A recently published paper on universal preconception screening should be on internists’ radar as it heralds a potential broad new application for genetics in adult care.
The back story behind the publication of “Carrier Testing for Severe Childhood Recessive Diseases by Next-Generation Sequencing,” has been told in the lay press and it is both tragic and compelling.
Craig Benson got interested in carrier screening for recessive genetic conditions after he and his wife found out that their young daughter had Batten disease, a rare neurodegenerative disease affecting about 1 in 100,000 people. Like most people, the Benson family had never even heard of this disease and yet, after their daughter’s diagnosis, both father and mother discovered that they were carriers for a mutation in one of the genes that cause the disease.

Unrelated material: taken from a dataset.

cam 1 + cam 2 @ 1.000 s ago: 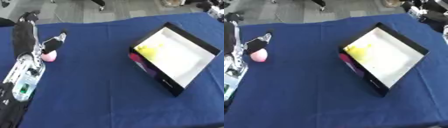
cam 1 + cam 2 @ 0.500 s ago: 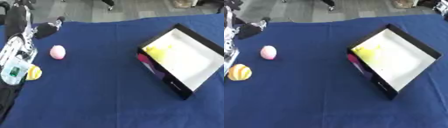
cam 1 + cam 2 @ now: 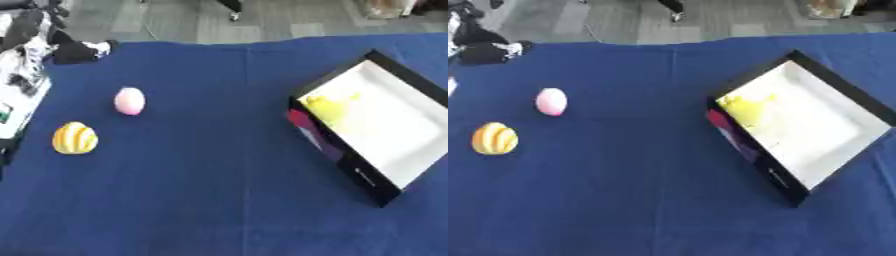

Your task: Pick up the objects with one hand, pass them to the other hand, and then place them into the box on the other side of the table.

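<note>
A pink egg-shaped object point(image 3: 129, 100) lies on the blue cloth at the left. A yellow, orange-striped egg-shaped object point(image 3: 75, 138) lies a little nearer and further left. My left hand point(image 3: 80, 51) is at the far left corner of the table, well behind the pink one and apart from both; it looks open and holds nothing. The black box point(image 3: 337, 152) with a white inside stands tilted at the right, with a yellow thing point(image 3: 328, 106) in its near-left corner. My right hand does not show.
My left arm point(image 3: 19, 95), white and black, runs down the left edge. The blue cloth point(image 3: 201, 190) covers the whole table. Grey floor and a chair base lie beyond the far edge.
My left hand, which was over the pink object a second ago, has pulled back toward the far left corner. The yellow striped object now shows. The camera has also shifted.
</note>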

Two years ago, Mr.Benson and others formed the Beyond Batten Disease Foundation (BBDF) and found themselves confronting the question of how a carrier screening concept, inspired by the example of Tay-Sachs, could be applied broadly to all recessive genetic diseases.
The January publication by Callum J. Bell, Ph.D., and colleagues, is the outcome of a collaboration between BBDF and the National Center for Genome Resources (NCGR) in Santa Fe, N.M. (Sci. Transl. Med. 2011;3:65ra4).

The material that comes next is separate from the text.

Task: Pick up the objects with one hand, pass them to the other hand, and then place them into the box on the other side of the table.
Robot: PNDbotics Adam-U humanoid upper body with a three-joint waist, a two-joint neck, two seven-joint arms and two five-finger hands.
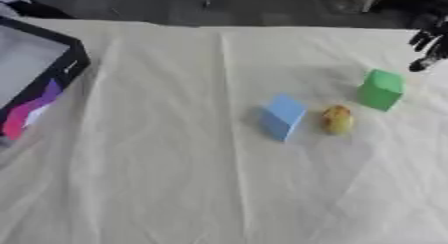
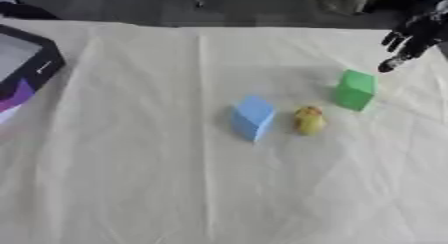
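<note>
the right hand [image 2: 411, 38] hovers above the table's far right, fingers spread and holding nothing. the green block [image 2: 355, 90] sits nearest, beside the yellow fruit [image 2: 309, 120] and blue block [image 2: 253, 117]. pickup looks pending; next, descend onto it.

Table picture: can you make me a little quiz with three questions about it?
1. True or false: the right hand is holding the green block.
2. Which thing lies between the blue block and the green block? A) a red ball B) the small yellow thing C) a spoon
3. On which side of the table is the box?

Key: 1 false, it hangs above the cloth with nothing in it. 2 B. 3 the left side.
</note>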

The concept appears relatively straightforward. With the cost of DNA sequencing now inexpensive enough to consider offering trait carrier screening to prospective parents for the many rare conditions that in aggregate drive significant childhood morbidity and mortality, and since screening could potentially lead to fewer couples having children with devastating autosomal recessive conditions, then perhaps it is time to make this testing widely available to any adult considering future childbearing. The data in Dr. Bell’s paper suggest that DNA-sequence–based testing on approximately 450 genes linked to genetic conditions can be performed accurately and in a cost-effective manner. According to a statement issued by BBDF and NCGR, “The carrier-screening test is expected to become commercially available in the third quarter of 2011.”
If this preconceptual screening strategy overcomes hurdles and becomes clinically available this year, this screening will be the first of its kind.

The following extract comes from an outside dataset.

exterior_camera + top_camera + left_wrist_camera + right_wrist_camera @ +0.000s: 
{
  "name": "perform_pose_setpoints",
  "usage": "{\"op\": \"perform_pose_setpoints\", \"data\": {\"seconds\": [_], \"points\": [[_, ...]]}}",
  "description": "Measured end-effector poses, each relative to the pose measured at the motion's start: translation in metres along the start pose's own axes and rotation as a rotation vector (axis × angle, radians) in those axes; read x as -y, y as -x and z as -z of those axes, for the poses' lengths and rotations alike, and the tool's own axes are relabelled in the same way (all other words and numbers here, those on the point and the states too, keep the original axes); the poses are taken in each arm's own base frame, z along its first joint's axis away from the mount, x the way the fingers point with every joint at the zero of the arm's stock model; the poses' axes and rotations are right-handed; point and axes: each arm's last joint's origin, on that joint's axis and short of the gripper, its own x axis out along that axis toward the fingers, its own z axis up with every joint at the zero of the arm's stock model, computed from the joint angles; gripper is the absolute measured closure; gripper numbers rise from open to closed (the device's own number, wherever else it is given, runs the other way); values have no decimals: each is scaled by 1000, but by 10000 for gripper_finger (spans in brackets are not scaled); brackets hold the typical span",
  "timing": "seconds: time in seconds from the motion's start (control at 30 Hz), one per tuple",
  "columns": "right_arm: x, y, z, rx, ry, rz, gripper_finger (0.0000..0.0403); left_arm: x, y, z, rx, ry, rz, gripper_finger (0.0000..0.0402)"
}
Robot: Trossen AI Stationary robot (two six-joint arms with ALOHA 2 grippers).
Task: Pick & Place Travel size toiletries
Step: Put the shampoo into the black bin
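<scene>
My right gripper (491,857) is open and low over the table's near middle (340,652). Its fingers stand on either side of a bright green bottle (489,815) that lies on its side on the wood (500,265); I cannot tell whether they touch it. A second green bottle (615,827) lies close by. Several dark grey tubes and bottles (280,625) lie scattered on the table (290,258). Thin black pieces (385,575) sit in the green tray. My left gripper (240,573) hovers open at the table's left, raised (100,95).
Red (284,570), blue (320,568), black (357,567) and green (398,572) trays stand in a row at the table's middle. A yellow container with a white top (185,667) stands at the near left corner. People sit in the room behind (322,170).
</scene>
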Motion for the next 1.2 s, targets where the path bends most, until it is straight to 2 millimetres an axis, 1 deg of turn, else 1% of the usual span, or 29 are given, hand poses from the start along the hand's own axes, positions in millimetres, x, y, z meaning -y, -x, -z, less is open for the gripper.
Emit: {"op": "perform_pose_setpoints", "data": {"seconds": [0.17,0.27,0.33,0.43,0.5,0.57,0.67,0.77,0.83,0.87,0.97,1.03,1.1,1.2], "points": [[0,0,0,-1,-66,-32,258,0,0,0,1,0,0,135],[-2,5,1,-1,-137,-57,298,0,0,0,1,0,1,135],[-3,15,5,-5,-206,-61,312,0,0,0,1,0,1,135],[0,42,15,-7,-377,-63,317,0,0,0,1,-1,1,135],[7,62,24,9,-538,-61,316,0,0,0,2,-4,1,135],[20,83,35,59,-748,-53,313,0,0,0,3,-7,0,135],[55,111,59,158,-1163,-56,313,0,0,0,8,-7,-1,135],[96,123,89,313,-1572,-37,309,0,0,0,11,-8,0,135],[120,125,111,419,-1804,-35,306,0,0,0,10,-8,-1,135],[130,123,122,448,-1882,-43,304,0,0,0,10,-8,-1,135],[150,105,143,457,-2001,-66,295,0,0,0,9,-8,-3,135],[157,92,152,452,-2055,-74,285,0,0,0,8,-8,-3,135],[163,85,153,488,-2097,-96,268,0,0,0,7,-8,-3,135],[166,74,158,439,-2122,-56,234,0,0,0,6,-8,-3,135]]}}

Although the authors cite Tay-Sachs screening and many practitioners are familiar with other preconceptual genetic screening such as for cystic fibrosis, this is different. Two new features of this proposed screening are that its use would not be limited to a defined at-risk group (i.e., an ethnic or racial group with a “high” carrier rate) nor would it use a “common mutation” approach. This approach will seek to find any and all mutations in the genes of interest and will seek to offer it to an unselected population.
The analysis from Dr. Bell and his colleagues suggests that everyone who undergoes the testing will have “positive results” that require review. Such positive results that will require counseling fall into two categories: well-defined “mutations” and variants of unknown significance (VUS). Among the 104 volunteers studied, each individual silently harbored between zero and seven mutations conferring recessive traits (average 2.4) and approximately 11 VUS.
If an individual with a mutation mates with another individual with a mutation conferring one of the same recessive traits, then that couple has a 25% chance with each pregnancy of having a child with the recessive condition in question. Any provider who has ever ordered a single genetic screening test and then dealt with the counseling and other needs of the patient when there is a positive result, can appreciate the mountain of patient care that this kind of testing will generate, with the more than 10 results per patient available to review.
If such testing becomes clinically available later this year, there will still be many unanswered questions related to its use. Among them: What is the rate of false positives and false negatives? Who will provide the counseling for each patient who undergoes the testing? Who will pay for the time spent by the provider discussing the complicated results? What kind of changes in reproductive choices will this testing result in? Will this testing generate significant “downstream” costs related to diagnostic evaluations in healthy adults? Will there be a net cost savings for the health care system when the up-front and downstream costs are balanced against whatever savings are realized with less overall childhood morbidity and mortality?
While the prediction that such tests will be available by the third quarter of 2011 might be overly optimistic, it seems certain that it is coming soon to a medical practice near you, perhaps yours.